■ Required work:
After removing every image, reproduce the data exactly as it appears.

■ Information supplied:
━━━━━━━━━━━━━━━━━━━━

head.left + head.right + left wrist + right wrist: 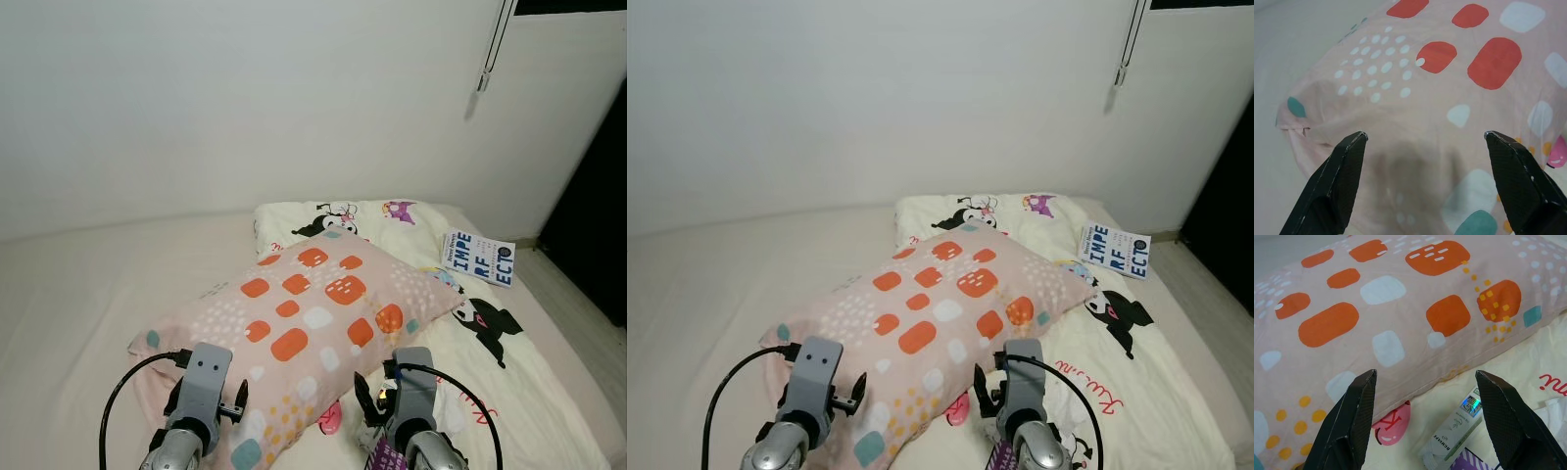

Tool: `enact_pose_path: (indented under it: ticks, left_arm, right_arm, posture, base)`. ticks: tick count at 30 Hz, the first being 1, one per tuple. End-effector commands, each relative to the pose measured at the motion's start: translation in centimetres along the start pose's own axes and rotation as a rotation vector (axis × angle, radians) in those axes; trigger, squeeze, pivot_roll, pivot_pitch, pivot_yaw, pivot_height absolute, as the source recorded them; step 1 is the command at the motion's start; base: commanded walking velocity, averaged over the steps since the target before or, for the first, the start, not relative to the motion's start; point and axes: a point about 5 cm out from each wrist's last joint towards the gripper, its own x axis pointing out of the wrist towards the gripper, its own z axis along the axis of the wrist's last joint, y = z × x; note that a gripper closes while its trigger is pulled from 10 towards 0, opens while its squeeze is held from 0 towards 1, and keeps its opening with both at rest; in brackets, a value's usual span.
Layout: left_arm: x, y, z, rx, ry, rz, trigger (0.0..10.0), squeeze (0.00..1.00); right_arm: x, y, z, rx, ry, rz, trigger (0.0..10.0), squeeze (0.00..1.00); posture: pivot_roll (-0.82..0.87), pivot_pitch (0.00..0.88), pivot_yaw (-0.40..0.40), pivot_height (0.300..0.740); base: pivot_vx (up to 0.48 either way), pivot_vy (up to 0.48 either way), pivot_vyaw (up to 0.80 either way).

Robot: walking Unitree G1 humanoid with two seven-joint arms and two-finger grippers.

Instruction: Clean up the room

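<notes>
Left wrist view: soft, puffy spotted pillow (1440, 93).

Soft, even indoor light, bright and sharp throughout (no glare); a dim shadow lies on the pillow (1415, 161) between the left gripper's (1425, 139) fingers.
</notes>
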Motion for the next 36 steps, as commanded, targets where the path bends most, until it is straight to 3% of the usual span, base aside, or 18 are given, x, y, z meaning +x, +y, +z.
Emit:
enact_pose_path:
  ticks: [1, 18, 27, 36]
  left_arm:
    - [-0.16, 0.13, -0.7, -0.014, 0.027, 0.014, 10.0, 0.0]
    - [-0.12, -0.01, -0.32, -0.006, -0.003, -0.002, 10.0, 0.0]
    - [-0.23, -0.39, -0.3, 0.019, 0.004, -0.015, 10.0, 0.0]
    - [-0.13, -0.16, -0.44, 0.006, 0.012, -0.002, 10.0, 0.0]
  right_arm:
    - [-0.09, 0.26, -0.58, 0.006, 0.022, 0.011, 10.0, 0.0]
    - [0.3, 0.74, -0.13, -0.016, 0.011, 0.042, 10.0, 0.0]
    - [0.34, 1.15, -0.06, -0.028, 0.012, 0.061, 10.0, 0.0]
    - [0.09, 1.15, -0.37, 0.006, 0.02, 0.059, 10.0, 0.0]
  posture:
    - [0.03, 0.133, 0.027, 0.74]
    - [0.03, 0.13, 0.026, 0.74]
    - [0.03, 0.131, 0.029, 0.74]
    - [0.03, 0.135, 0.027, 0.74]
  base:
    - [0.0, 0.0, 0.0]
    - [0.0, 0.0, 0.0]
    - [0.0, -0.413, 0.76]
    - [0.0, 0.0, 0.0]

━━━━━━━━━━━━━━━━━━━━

■ Finished exercise:
head.left + head.right + left wrist + right wrist: 

Tool: `enact_pose_path: (indented under it: ticks, left_arm, right_arm, posture, base)`. ticks: tick count at 30 Hz, the first being 1, one per tuple. End-effector commands, each relative to the pose measured at the motion's start: translation in centimetres along the start pose's own axes and rotation as a rotation vector (axis × angle, radians) in those axes; trigger, squeeze, pivot_roll, pivot_pitch, pivot_yaw, pivot_height absolute, as the source recorded them; step 1 is the command at the motion's start; base: commanded walking velocity, averaged over the steps since the target before or, for the first, the start, not relative to the motion's start; point and axes: a point about 5 cm out from each wrist's last joint towards the gripper, its own x axis pointing out of the wrist towards the gripper, its own z axis along the axis of the wrist's last joint, y = z × x; note that a gripper closes while its trigger is pulled from 10 towards 0, opens while its squeeze is held from 0 towards 1, and keeps its opening with both at rest; in brackets, a value's usual span.
Layout: left_arm: x, y, z, rx, ry, rz, trigger (0.0..10.0), squeeze (0.00..1.00); right_arm: x, y, z, rx, ry, rz, trigger (0.0..10.0), squeeze (0.00..1.00); posture: pivot_roll (-0.82..0.87), pivot_pitch (0.00..0.88), pivot_yaw (-0.40..0.40), pivot_height (0.300..0.740); base: pivot_vx (up to 0.48 either way), pivot_vy (up to 0.48 either way), pivot_vyaw (up to 0.80 either way).

Robot: walking Unitree G1 humanoid with two seven-joint arms and two-finger grippers.

Instruction: Clean up the room

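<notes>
Left wrist view: soft, puffy spotted pillow (1440, 93).

Soft, even indoor light, bright and sharp throughout (no glare); a dim shadow lies on the pillow (1415, 161) between the left gripper's (1425, 139) fingers.
</notes>
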Motion for the next 36 steps, as commanded, targets where the path bends most, until it is straight to 3% of the usual span, base aside, or 18 are given, x, y, z meaning +x, +y, +z.
Emit:
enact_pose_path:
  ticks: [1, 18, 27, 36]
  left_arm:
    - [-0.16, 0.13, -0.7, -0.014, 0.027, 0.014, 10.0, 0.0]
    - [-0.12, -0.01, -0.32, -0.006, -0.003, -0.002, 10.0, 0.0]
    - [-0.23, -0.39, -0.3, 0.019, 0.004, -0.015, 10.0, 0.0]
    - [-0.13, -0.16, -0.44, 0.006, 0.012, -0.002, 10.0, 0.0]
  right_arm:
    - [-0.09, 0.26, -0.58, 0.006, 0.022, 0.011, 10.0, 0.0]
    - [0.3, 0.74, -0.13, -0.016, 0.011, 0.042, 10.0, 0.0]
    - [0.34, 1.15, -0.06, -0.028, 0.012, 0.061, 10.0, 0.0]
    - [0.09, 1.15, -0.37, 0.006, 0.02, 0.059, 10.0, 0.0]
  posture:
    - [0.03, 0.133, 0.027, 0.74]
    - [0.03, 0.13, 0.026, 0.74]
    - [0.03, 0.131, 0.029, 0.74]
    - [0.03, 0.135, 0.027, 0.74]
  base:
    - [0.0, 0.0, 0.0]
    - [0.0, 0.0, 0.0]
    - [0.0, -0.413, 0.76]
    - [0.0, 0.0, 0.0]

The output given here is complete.